Defeat Without Despair in Colombia

Recent elections in Colombia saw the Right's Iván Duque win the presidency. But the Colombian left had its most impressive turnout in history.

2018 Concordia Americas Initiative Presidential Debate

Ivan Duque arrives to the 2018 Americas Initiative Presidential Debate at Noticias RCN Studios on April 19, 2018 in Bogota, Colombia.Gabriel Aponte / Getty


As economist Guillermo Maya noted in his column in El Tiempo, although the Right won handily in Colombia’s recent presidential elections, representing continuity, on June 17, 2018, Colombian politics nevertheless changed as well. Iván Duque — until recently, a little-known protege of former right-wing president Álvaro Uribe whose working life has been spent at the Inter-American Development Bank in Washington — and Gustavo Petro, the left candidate and former mayor of Bogotá, made it past the first round on May 27 into the runoff vote, with Duque taking 54 percent and Petro 42 percent in the second round.
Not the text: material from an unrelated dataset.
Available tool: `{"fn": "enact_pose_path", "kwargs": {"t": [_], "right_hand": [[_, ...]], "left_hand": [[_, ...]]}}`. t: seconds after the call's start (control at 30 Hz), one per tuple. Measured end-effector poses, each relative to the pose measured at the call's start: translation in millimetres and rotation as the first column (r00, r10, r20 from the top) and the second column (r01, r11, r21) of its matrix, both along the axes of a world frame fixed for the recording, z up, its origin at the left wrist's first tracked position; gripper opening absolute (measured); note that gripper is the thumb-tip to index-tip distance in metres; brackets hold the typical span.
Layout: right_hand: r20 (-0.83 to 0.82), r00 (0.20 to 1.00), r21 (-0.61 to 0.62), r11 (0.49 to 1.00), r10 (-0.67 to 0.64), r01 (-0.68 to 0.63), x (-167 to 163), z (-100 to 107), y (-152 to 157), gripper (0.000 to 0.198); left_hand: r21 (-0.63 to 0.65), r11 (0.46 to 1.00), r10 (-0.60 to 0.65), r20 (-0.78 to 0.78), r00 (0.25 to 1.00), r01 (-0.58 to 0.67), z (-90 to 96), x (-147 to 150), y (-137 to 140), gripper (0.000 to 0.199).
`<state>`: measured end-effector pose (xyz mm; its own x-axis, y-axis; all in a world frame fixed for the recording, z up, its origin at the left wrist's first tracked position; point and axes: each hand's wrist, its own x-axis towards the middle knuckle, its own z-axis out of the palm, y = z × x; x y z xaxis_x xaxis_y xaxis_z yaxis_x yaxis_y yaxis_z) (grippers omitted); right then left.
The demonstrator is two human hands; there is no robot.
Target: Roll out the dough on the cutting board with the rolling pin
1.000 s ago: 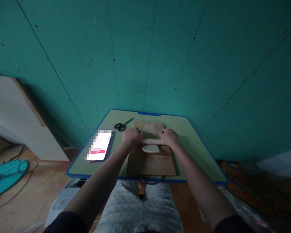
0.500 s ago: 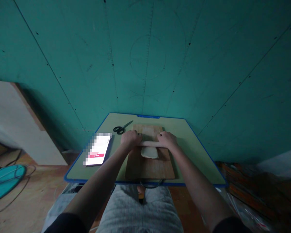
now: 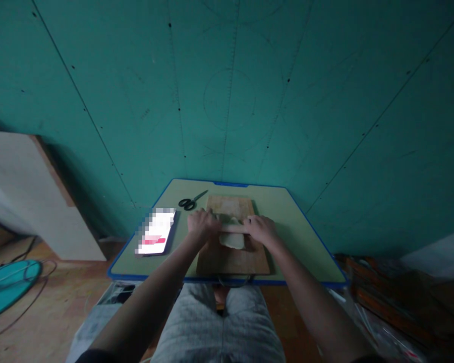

The election results were remarkable in several ways. For one, it was the first presidential election since the ratification of the peace accords between the government of Juan Manuel Santos and the country’s largest and oldest guerrilla insurgency, the Revolutionary Armed Forces of Colombia (FARC), signed in November 2016. The agreement marked a historic milestone, promising to end the decades-long civil war in which 250,000 people died and close to 8 million were displaced.

Yet few of its provisions have been implemented in the last year and a half, and under Duque, the accords will now be subject to dramatic revision. In some respects, the election marked a continuation of opposition to the peace accord, led by Uribe, which narrowly defeated the Yes campaign, led by Santos and supporters on the center-left, in the October 2016 referendum.